Model identifier (e.g. “dinov2/vits14”) or a custom PyTorch module to wrap.

method

str

"distillation"

Self-supervised method to run (e.g. “dinov2”, “simclr”).

method_args

dict

None

Method-specific hyperparameters.

embed_dim

int

None

Optional embedding dimensionality override.

epochs

int

auto

Number of training epochs. auto derives a value from dataset size and batch size.

batch_size

int

128

Global batch size across all devices.

num_workers

int

"auto"

DataLoader worker processes per device. "auto" chooses a value based on available CPU cores.

devices

int
str
list[int]

"auto"

Devices to use for training. "auto" selects all available devices for the chosen accelerator.

num_nodes

int

1

Number of nodes for distributed training.

resume_interrupted

bool

False

Resume an interrupted run from the same out directory, including optimizer state and epoch.

checkpoint

str
Path

None

Path to a checkpoint to initialize weights from before starting a new run.

overwrite

bool

False

If True, overwrite the out directory if it already exists.

accelerator

str

"auto"

Hardware backend: "cpu", "gpu", "mps", or "auto" to pick the best available.

strategy

str

"auto"

Distributed training strategy (e.g. ddp). "auto" selects a suitable default.

precision

str

"auto"

Numeric precision mode (e.g. bf16-mixed, 16-mixed).

float32_matmul_precision

str

"auto"

Precision for float32 matrix multiplication.

seed

int
None

0

Random seed for reproducibility.

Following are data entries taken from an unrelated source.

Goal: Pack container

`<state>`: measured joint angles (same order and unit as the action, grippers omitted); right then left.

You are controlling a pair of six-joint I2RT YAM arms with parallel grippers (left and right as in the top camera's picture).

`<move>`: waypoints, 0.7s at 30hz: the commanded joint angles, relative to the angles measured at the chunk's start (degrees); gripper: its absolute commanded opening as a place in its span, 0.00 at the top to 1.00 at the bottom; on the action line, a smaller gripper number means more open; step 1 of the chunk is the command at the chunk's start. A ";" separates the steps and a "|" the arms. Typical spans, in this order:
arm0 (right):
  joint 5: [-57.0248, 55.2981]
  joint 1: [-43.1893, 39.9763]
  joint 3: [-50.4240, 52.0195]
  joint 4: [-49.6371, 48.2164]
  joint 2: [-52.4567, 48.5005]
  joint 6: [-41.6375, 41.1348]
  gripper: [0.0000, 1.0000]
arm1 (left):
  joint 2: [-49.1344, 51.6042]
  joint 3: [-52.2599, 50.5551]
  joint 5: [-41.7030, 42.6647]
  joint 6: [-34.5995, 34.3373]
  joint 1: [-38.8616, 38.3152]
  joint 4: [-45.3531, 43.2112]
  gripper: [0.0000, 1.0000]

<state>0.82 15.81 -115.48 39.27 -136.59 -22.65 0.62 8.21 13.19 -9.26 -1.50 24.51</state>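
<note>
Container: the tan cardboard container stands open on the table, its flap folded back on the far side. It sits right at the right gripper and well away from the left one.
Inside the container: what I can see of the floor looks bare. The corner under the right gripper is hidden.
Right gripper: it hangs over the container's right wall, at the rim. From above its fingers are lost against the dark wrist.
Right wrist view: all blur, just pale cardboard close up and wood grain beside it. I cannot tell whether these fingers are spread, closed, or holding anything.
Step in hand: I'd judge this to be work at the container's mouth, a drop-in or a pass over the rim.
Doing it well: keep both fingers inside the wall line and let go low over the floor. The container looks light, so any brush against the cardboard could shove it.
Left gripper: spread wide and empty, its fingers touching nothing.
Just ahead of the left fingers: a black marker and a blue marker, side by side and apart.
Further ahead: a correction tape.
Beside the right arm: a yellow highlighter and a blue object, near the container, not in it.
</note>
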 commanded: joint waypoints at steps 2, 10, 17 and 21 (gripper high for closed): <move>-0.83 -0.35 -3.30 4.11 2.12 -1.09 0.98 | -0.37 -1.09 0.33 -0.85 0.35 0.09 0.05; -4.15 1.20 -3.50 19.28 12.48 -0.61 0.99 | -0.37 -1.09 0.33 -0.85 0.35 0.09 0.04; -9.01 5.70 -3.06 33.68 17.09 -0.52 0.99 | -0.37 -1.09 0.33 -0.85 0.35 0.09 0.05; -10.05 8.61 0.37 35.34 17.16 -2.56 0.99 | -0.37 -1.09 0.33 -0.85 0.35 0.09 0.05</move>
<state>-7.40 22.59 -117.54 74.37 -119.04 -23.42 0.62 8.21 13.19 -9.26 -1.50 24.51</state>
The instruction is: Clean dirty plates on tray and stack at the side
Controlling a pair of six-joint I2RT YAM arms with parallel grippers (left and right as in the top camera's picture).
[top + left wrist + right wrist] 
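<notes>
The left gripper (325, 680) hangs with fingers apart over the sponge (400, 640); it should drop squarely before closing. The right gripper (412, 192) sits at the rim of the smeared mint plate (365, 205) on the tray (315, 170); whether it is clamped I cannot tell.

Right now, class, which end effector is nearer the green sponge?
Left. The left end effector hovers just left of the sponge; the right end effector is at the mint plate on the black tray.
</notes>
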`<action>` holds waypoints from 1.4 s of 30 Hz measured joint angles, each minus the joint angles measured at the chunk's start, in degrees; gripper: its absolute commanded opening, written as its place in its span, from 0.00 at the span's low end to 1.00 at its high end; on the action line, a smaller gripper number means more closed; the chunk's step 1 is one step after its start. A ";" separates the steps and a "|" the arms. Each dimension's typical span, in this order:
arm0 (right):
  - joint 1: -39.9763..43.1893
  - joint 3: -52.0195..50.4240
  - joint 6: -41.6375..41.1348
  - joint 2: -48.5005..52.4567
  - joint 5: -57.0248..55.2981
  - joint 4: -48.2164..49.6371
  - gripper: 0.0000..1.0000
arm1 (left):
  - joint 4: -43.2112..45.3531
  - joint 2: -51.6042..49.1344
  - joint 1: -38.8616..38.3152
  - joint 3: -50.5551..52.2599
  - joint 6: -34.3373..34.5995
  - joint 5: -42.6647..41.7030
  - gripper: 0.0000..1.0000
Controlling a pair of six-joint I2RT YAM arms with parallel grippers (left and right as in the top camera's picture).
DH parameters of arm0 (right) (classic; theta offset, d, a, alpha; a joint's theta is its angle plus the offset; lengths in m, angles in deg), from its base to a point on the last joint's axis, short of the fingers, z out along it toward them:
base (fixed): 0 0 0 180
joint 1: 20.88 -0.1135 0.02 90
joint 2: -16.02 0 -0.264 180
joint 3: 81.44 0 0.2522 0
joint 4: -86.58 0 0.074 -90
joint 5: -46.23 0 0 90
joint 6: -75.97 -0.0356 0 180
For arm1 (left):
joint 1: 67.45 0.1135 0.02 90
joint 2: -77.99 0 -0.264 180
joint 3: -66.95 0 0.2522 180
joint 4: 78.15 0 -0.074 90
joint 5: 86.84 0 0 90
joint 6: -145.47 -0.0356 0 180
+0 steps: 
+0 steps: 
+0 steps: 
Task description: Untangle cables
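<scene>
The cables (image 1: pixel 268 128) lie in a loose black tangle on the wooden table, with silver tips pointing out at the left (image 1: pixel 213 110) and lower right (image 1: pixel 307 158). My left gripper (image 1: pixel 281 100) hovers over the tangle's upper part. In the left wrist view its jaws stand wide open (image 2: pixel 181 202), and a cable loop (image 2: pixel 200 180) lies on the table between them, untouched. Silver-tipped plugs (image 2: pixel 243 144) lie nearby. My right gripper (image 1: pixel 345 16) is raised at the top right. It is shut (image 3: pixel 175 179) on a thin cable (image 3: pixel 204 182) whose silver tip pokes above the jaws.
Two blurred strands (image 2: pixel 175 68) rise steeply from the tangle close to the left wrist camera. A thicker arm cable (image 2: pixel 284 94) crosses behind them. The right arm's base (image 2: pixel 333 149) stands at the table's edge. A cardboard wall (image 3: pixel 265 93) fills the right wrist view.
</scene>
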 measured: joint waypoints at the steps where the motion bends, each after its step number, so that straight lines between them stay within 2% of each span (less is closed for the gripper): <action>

Set to None to disable seeding.

loggers

dict

None

Logger configuration dict. None uses defaults; keys configure or disable individual loggers.

callbacks

dict

None

Callback configuration dict. None enables the recommended defaults.

optim

str

"auto"

Optimizer selection ("auto", "adamw", "lars", "sgd").

optim_args

dict

None

Overrides for optimizer hyperparameters.

transform_args

dict

None

Data transform configuration (e.g. image size, normalization).

loader_args

dict

None

Advanced DataLoader keyword arguments.

trainer_args

dict

None

Additional Lightning Trainer keyword arguments.

model_args

dict

None

Arguments forwarded to model construction.

Tip

LightlyTrain automatically selects suitable default values based on the chosen model, method, dataset, and hardware. You only need to set parameters that you want to customize.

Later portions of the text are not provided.